-- TASK --
Only the lines from the top of the data through the line containing "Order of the" should be duplicated, exactly as they appear.

-- Records drawn from a dataset --

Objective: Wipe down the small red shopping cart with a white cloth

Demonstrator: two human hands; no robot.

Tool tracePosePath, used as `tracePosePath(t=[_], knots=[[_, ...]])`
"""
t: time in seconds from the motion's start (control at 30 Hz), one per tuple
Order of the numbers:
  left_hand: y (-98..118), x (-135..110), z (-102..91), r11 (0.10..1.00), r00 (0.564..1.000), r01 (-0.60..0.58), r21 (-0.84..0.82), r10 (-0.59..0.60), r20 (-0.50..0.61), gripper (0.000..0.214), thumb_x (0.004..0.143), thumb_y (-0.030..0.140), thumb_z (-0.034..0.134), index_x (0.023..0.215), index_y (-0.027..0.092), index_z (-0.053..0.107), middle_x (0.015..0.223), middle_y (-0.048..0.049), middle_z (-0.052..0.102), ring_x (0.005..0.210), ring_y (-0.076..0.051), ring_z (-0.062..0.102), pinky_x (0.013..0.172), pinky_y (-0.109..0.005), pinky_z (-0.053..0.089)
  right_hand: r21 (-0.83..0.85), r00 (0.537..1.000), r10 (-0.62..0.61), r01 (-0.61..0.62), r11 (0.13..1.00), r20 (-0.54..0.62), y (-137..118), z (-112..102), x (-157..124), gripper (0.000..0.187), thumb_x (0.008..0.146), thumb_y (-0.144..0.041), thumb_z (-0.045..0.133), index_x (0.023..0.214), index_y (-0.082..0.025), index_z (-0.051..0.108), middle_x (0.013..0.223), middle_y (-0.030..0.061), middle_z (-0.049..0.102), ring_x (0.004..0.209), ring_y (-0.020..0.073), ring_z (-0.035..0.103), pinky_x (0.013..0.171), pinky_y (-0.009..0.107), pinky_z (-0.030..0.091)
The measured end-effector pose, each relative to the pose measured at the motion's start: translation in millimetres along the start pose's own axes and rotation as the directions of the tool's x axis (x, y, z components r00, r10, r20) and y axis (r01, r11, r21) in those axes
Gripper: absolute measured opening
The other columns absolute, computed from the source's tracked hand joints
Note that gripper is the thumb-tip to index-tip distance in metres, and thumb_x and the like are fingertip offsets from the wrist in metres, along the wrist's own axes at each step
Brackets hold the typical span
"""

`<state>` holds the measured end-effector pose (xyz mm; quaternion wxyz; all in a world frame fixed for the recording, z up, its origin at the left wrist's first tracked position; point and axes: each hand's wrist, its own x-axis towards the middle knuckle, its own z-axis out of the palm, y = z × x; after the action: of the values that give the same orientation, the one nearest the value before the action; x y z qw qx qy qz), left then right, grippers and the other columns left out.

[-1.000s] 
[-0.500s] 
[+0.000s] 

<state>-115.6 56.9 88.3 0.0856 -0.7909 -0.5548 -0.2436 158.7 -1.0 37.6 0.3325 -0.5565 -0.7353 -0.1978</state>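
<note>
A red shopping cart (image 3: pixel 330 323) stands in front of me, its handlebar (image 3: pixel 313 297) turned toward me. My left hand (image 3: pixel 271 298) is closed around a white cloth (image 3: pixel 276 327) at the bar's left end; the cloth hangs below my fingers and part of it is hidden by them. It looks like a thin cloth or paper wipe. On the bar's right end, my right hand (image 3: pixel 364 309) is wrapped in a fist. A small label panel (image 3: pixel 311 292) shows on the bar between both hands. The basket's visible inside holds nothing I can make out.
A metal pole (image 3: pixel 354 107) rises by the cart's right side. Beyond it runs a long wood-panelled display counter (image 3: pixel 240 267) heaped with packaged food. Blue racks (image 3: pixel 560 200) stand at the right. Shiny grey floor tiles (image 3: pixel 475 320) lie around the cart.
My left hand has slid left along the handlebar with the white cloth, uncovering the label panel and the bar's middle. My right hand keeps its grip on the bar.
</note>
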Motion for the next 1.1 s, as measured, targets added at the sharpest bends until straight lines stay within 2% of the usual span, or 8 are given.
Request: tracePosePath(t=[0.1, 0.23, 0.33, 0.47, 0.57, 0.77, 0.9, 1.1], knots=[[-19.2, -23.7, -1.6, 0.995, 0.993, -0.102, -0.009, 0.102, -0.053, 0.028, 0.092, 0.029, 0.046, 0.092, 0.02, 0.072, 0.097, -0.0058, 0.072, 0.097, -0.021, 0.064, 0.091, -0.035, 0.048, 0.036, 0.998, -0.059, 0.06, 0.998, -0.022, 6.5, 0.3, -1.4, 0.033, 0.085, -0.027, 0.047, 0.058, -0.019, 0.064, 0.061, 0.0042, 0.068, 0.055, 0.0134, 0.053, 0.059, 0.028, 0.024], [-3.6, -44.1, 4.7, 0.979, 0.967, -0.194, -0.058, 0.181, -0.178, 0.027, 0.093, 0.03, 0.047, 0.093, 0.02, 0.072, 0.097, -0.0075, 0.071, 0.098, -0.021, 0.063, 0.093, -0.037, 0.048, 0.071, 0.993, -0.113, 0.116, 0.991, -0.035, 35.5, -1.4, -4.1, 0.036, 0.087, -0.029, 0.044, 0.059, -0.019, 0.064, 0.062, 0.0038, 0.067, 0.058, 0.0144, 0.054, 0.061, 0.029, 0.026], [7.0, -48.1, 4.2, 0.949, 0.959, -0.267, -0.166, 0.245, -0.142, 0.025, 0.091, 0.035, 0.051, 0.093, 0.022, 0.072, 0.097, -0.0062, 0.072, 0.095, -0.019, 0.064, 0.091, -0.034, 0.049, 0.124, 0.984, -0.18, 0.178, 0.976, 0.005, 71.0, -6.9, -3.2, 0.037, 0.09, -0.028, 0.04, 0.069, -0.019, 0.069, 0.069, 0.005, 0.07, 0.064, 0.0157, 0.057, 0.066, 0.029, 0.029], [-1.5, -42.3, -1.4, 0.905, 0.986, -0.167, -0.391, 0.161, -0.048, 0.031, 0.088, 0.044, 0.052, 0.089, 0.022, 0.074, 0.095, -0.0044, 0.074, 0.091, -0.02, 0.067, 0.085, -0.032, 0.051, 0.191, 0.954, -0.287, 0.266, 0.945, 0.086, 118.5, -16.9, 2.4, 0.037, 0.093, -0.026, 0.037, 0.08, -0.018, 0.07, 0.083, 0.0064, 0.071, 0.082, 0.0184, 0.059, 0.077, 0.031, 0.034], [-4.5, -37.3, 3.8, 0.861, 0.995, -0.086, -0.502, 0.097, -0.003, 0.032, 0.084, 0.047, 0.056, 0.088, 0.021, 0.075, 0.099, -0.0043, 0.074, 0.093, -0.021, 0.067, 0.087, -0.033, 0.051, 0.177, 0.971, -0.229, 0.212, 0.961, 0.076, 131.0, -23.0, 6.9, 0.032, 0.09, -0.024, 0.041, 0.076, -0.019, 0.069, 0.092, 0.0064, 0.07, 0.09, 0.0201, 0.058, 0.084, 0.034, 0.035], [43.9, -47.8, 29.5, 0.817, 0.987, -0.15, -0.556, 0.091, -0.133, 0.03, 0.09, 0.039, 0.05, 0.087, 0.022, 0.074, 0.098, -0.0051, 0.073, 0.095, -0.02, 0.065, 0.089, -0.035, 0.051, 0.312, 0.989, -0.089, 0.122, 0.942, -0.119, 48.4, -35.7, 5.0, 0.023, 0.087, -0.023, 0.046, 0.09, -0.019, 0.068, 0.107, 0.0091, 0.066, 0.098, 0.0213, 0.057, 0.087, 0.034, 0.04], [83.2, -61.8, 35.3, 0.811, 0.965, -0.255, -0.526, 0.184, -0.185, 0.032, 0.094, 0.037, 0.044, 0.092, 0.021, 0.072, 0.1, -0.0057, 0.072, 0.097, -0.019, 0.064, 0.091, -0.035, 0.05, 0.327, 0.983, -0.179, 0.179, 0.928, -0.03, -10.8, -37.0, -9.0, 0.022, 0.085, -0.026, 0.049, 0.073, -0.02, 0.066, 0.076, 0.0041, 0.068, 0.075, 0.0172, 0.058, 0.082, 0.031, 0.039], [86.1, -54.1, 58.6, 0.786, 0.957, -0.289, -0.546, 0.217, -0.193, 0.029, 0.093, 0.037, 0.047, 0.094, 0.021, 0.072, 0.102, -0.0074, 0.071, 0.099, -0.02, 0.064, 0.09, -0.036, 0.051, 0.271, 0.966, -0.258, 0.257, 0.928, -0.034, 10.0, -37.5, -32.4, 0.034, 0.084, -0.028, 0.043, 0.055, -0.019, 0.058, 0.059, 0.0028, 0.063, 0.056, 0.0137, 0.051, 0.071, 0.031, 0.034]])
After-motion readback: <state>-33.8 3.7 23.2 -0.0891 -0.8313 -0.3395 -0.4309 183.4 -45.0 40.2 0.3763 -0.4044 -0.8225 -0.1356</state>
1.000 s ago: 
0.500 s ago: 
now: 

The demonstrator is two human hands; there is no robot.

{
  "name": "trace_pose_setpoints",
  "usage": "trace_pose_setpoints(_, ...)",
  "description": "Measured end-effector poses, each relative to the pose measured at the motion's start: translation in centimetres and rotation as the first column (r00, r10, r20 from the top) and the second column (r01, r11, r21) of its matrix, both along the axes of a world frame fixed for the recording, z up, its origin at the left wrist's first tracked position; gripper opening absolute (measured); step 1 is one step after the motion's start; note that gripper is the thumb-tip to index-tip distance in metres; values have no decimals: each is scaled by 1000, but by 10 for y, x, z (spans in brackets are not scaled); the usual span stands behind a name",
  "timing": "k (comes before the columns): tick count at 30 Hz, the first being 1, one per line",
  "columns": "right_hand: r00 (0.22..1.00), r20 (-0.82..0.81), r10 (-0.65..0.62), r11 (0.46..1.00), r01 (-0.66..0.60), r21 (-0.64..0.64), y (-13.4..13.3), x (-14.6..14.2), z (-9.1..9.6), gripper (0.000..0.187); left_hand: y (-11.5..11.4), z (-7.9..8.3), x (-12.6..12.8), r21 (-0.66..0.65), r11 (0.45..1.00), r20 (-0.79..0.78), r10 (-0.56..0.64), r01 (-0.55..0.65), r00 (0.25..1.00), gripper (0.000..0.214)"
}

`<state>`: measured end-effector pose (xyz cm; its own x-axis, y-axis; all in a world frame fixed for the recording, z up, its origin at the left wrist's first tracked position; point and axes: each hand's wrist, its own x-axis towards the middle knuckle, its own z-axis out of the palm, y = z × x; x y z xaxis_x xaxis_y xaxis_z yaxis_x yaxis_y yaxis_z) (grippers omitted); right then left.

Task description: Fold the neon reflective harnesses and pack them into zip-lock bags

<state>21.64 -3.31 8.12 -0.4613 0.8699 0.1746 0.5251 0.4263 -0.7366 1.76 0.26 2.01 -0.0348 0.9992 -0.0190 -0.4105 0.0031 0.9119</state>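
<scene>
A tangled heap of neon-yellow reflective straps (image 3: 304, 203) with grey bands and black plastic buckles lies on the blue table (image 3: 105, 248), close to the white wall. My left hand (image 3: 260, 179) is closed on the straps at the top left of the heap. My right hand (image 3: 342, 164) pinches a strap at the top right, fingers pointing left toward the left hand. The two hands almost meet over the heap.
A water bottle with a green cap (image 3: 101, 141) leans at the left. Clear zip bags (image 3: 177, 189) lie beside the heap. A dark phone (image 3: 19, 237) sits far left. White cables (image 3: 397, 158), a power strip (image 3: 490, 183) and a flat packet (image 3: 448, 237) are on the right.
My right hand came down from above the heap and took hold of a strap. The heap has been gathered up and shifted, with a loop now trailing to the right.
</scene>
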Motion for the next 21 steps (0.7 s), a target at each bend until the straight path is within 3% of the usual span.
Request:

-- COMPLETED TASK --
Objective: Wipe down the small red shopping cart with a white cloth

Demonstrator: two human hands; no robot.

Tool tracePosePath, used as `tracePosePath(t=[_], knots=[[_, ...]])`
"""
t: time in seconds from the motion's start (control at 30 Hz), one per tuple
Order of the numbers:

Nothing more is needed to finish the exercise.